> Supplied material

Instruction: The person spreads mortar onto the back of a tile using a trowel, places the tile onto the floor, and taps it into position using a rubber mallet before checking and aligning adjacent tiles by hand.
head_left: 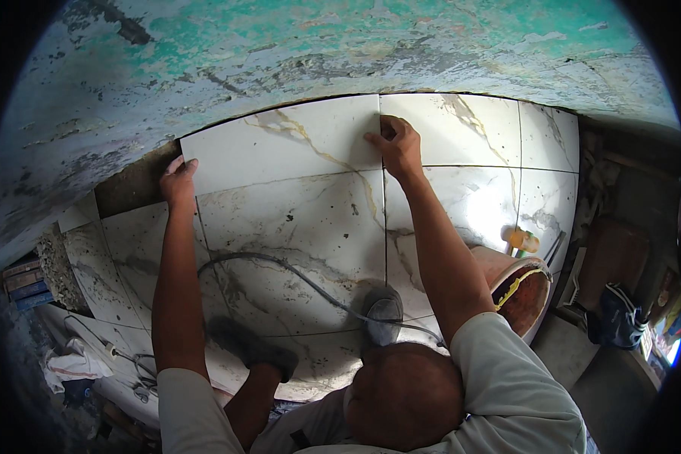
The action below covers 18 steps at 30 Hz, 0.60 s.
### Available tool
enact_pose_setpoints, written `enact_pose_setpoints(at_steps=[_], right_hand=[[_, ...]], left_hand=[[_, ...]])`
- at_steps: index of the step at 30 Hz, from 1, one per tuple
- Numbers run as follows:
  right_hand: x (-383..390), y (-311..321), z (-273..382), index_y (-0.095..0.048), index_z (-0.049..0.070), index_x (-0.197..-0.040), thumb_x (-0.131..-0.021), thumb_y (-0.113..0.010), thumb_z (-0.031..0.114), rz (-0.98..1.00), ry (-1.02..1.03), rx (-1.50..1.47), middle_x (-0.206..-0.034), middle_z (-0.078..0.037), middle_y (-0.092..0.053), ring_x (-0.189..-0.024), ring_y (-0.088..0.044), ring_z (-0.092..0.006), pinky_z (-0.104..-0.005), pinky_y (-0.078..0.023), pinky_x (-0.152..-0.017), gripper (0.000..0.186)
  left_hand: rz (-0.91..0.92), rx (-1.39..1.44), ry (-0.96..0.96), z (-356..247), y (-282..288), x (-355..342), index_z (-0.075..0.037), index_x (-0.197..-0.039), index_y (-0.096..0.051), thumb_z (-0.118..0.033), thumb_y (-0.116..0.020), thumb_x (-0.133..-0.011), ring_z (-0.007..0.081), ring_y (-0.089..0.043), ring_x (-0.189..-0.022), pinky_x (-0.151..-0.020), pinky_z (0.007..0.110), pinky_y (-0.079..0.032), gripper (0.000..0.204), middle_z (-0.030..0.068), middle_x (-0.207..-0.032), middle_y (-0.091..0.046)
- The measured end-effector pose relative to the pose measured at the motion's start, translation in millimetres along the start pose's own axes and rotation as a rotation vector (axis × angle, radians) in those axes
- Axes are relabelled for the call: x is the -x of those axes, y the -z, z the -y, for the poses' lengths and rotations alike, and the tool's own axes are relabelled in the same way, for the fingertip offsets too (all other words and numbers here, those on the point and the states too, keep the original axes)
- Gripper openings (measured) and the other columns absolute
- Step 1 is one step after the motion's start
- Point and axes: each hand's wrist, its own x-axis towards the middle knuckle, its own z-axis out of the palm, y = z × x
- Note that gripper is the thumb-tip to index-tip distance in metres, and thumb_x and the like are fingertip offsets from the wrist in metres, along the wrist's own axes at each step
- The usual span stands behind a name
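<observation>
A white marble-look tile [280, 147] with grey and gold veins lies along the base of the peeling turquoise wall [356, 45]. My left hand [178, 175] grips its left edge, thumb and fingers bent round the corner. My right hand [399, 147] is at its right edge, fingers curled at the seam with the neighbouring tile [458, 132]. Left of the held tile, a dark bare strip of floor [132, 181] shows beside the wall. More veined tiles [287, 219], speckled with dirt, lie below.
A pink bucket [520, 299] and yellow-headed mallet [523, 240] stand at the right, near a dark blue bag [617, 318]. A grey hose [310, 287] crosses the tiles by my shoes [382, 310]. Stacked boxes [24, 284], cables and a white sack [76, 362] lie at the left.
</observation>
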Motion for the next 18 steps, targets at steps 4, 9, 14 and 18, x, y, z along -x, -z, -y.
enact_pose_setpoints(at_steps=[4, 9, 14, 18], right_hand=[[0.4, -0.5, -0.8, -0.070, -0.003, -0.113, -0.077, -0.081, 0.021, 0.025, -0.017, 0.054, -0.095, -0.015, -0.066, -0.082, -0.062, -0.0242, -0.0349, -0.051, -0.079, 0.045], [1.5, -1.3, 0.9, -0.070, -0.003, -0.113, -0.077, -0.079, 0.021, -0.011, 0.013, 0.054, -0.096, -0.018, -0.066, -0.085, -0.064, -0.0310, -0.0394, -0.051, -0.080, 0.044], [6.7, -7.9, 1.1, -0.068, -0.003, -0.116, -0.080, -0.077, 0.020, -0.047, 0.023, 0.115, -0.105, -0.021, -0.065, -0.094, -0.064, -0.0351, -0.0410, -0.051, -0.086, 0.043], [15.4, -17.0, 1.4, -0.067, 0.000, -0.119, -0.083, -0.075, 0.020, -0.172, 0.096, 0.224, -0.112, -0.019, -0.062, -0.101, -0.061, -0.0355, -0.0418, -0.050, -0.090, 0.042]], left_hand=[[-0.001, -0.012, 0.019, 6.2, -0.5, -4.2, 0.007, -0.126, -0.064, -0.002, -0.075, -0.087, 0.0188, -0.067, -0.102, -0.095, 0.031, -0.050, 0.041, 0.0125, -0.113, -0.072], [0.023, -0.049, -0.012, 12.1, 0.2, -9.4, 0.007, -0.127, -0.063, -0.005, -0.076, -0.087, 0.0179, -0.067, -0.099, -0.093, 0.031, -0.050, 0.044, 0.0113, -0.110, -0.073], [0.043, -0.147, -0.055, 18.1, 2.2, -13.1, 0.006, -0.130, -0.062, -0.005, -0.077, -0.086, 0.0168, -0.067, -0.096, -0.089, 0.030, -0.051, 0.048, 0.0102, -0.108, -0.073], [0.069, -0.349, -0.179, 3.5, -1.2, -0.3, 0.004, -0.133, -0.060, -0.013, -0.082, -0.081, 0.0247, -0.068, -0.095, -0.090, 0.035, -0.051, 0.059, 0.0147, -0.110, -0.072]])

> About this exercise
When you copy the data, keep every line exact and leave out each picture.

> Solution for this exercise
Instruction: The person spreads mortar onto the back of a tile using a trowel, places the tile onto the floor, and taps it into position using a rubber mallet before checking and aligning adjacent tiles by hand.
head_left: 
The action below covers 18 steps at 30 Hz, 0.60 s.
### Available tool
enact_pose_setpoints, written `enact_pose_setpoints(at_steps=[_], right_hand=[[_, ...]], left_hand=[[_, ...]])`
- at_steps: index of the step at 30 Hz, from 1, one per tuple
- Numbers run as follows:
  right_hand: x (-383..390), y (-311..321), z (-273..382), index_y (-0.095..0.048), index_z (-0.049..0.070), index_x (-0.197..-0.040), thumb_x (-0.131..-0.021), thumb_y (-0.113..0.010), thumb_z (-0.031..0.114), rz (-0.98..1.00), ry (-1.02..1.03), rx (-1.50..1.47), middle_x (-0.206..-0.034), middle_z (-0.078..0.037), middle_y (-0.092..0.053), ring_x (-0.189..-0.024), ring_y (-0.088..0.044), ring_z (-0.092..0.006), pinky_z (-0.104..-0.005), pinky_y (-0.078..0.023), pinky_x (-0.152..-0.017), gripper (0.000..0.186)
  left_hand: rz (-0.91..0.92), rx (-1.39..1.44), ry (-0.96..0.96), z (-356..247), y (-282..288), x (-355..342), index_z (-0.075..0.037), index_x (-0.197..-0.039), index_y (-0.096..0.051), thumb_z (-0.118..0.033), thumb_y (-0.116..0.020), thumb_x (-0.133..-0.011), ring_z (-0.007..0.081), ring_y (-0.089..0.043), ring_x (-0.189..-0.022), pinky_x (-0.151..-0.020), pinky_z (0.007..0.110), pinky_y (-0.079..0.032), gripper (0.000..0.204), middle_z (-0.030..0.068), middle_x (-0.207..-0.032), middle_y (-0.091..0.046)
- The measured end-effector pose relative to the pose measured at the motion's start, translation in millimetres along the start pose's own axes and rotation as a rotation vector (axis × angle, radians) in those axes
- Axes are relabelled for the call: x is the -x of those axes, y the -z, z the -y, for the poses' lengths and rotations alike, and the tool's own axes are relabelled in the same way, for the fingertip offsets too (all other words and numbers here, those on the point and the states too, keep the original axes)
- Gripper openings (measured) and the other columns absolute
- Step 1 is one step after the motion's start
- Point and axes: each hand's wrist, its own x-axis towards the middle knuckle, its own z-axis out of the palm, y = z × x
- Note that gripper is the thumb-tip to index-tip distance in metres, and thumb_x and the like are fingertip offsets from the wrist in metres, along the wrist's own axes at each step
- The usual span stands behind a name
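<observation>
A white marble-look tile [280, 147] with grey and gold veins lies along the base of the peeling turquoise wall [356, 45]. My left hand [178, 175] grips its left edge, thumb and fingers bent round the corner. My right hand [399, 147] is at its right edge, fingers curled at the seam with the neighbouring tile [458, 132]. Left of the held tile, a dark bare strip of floor [132, 181] shows beside the wall. More veined tiles [287, 219], speckled with dirt, lie below.
A pink bucket [520, 299] and yellow-headed mallet [523, 240] stand at the right, near a dark blue bag [617, 318]. A grey hose [310, 287] crosses the tiles by my shoes [382, 310]. Stacked boxes [24, 284], cables and a white sack [76, 362] lie at the left.
</observation>
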Motion for the next 18 steps, targets at steps 4, 9, 14 and 18, x, y, z along -x, -z, -y.
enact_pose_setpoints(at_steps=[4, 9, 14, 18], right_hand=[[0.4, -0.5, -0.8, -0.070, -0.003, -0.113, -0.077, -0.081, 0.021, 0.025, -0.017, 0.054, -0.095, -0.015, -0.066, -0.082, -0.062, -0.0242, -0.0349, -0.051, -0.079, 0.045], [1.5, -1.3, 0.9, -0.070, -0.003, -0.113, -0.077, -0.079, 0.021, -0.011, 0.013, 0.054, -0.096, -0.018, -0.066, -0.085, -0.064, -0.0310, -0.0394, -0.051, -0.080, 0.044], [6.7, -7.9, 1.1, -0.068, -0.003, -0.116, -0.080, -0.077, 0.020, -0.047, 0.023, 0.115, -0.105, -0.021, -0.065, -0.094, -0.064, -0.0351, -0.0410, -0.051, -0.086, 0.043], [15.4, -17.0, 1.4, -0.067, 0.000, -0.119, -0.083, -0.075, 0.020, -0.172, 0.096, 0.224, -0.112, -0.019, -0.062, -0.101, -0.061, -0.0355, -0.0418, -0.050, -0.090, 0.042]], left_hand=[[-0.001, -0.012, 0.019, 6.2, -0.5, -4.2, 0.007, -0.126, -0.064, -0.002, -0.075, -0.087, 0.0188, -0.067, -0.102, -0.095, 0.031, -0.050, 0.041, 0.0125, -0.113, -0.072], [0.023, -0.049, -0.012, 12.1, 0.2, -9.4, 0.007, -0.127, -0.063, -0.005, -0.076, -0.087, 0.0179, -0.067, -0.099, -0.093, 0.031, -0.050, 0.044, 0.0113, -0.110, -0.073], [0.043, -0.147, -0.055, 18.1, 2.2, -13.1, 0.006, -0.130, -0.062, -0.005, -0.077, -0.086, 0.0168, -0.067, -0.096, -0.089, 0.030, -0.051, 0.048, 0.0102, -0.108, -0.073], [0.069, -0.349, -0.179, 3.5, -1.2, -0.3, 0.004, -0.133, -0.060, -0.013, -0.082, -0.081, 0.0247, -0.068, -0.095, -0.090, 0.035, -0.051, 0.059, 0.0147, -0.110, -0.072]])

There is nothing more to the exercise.